Figures
Figure 1. Phenotypic characterization of C17.2 NSCs and PN in 21% O2 and 1% O2. A-NSCs were cultured either in normoxia for 4 days (a, b, c, g, h) or in normoxia for 2 days then transferred to 1% O2 for 2 days (d, e, f, i, j). Cells were stained using antibodies directed against mouse stem cell marker Nestin and neuronal markers MAP2 and NeuN (a-f). Under both normoxia and hypoxia, all cells expressed nestin (c, f), but there was no detectable MAP2 or NeuN (a, b, d, e). Phase contrast (Ph. Contr.) microscopy shows the cells in normoxia (g) and 1% O2 (i). Propidium Iodide (P.I.) staining revealed a very low cell death similarly in normoxia (h) and 1% O2 (j). Magnification × 100; inset × 400. Western blot analysis confirmed the absence of MAP2 and NeuN from NSCs, and the presence of equivalent amounts of nestin in normoxia (N) and hypoxia (H, 1% O2) (k); B-Primary neurons were cultured form Embryonic (E) day 17 of mouse cortex in normoxia for 8 days (a, b, c, g, h) or in normoxia for 6 days then transferred to 1% O2 for 2 days (d, e, f, i, j). Immunocytochemistry was performed for Nestin, MAP2 and NeuN. There was a complete absence of Nestin both in normoxia (c) and 1% O2 (f). MAP2 and NeuN were detected in all cells both in normoxia (a, b) and 1% O2 (d, e). Phase contrast (Ph. Contr.) microscopy revealed typical neuronal shape with processes and synapses both in normoxia (g) and 1% O2 (i). PI staining showed a comparable cell death between normoxia (h) and 1% O2 (j). Magnification × 100; inset × 400. Western blot confirmed the absence of Nestin, and the presence of MAP2 and NeuN (k). Quantifications revealed ∼ two-fold decrease in the protein level of MAP2 and a significant (P ≤ 0.05) ∼ five-fold decrease in protein level of NeuN under hypoxia (l).

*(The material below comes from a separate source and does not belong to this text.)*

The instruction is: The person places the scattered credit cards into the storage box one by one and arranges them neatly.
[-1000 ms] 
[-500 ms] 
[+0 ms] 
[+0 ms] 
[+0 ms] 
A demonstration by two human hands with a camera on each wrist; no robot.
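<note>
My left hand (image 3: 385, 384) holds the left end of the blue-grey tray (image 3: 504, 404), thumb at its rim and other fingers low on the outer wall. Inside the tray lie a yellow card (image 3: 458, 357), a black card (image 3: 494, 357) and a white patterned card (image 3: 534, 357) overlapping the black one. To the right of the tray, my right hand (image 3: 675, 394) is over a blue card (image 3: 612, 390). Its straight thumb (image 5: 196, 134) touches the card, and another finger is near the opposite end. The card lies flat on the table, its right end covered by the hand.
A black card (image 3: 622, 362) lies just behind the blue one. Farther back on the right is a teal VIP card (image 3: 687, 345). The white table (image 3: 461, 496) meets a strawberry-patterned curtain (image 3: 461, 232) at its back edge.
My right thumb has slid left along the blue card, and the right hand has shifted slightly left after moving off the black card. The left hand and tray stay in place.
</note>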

Figure 2. Kinetic analysis of cell cycle of C17.2 neural stem cells (NSCs) C17.2 cells were incubated in either 21% O2 or 1% O2. Brdu pulse of 20 minutes was followed by cell harvest either immediately (T0) or after a chase time of either 2 h or 4 h (T-2 h, T-4 h). Brdu staining and flow cytometry analysis was performed on all samples, and the percentage of Brdu+ cells relative to cell cycle was determined. Shown here are three experiments of n = 3 each (total n = 9). Two types of flow cytometry analyses were performed, one using total cells (Brdu+ and Brdu-), and one gated on the Brdu+ population. A-Total percentage of Brdu+ cells in each of the 3 experiments both in 1% O2 and 21% O2. T-test, normoxia vs. hypoxia: *, P< 0.03; **, P < 0.01; ***, P < 0.002; B-Gates used to calculate the percentage of Brdu+ cells in each of the phases G0/G1, S, and G2/M of the cell cycle; C-Graphics used to calculate the percentage of total cells in the various phases of the cycle (G0/G1, S, G2/M). Values obtained were used to draw the histograms in panel E; D-Brdu+ cells, and their progression in cell cycle phases. Under hypoxia, the percentage of Brdu+cells showed a consistent increase in G1 and a decrease S relative to normoxia showing a clear G1/S block; E-There is a consistent increase in the percentage of cells in G1 and a decrease in S phase, in hypoxia compared to normoxia, as analyzed based on their DNA content; F-Cell counts reflect fewer cells in hypoxia. T-test, value in normoxia vs. hypoxia of same cell cycle phase: Panel A: *, P < 0.03; **, P < 0.02; ***, P < 0.0002. Panels D and E: 1, P < 0.05; 2, P < 0.04; 3, P <0.03; 4, P < 0.02; 5, P < 0.009; 6, P < 0.007; 7, P < 0.006; 8, P < 0.005; 9, P < 0.004; 10, P < 0.003; 11, P < 0.002; 12, P <0.0008; 13, P < 0.0004; 14, P < 3 ×10-5. Panel F: ****, P <0.03.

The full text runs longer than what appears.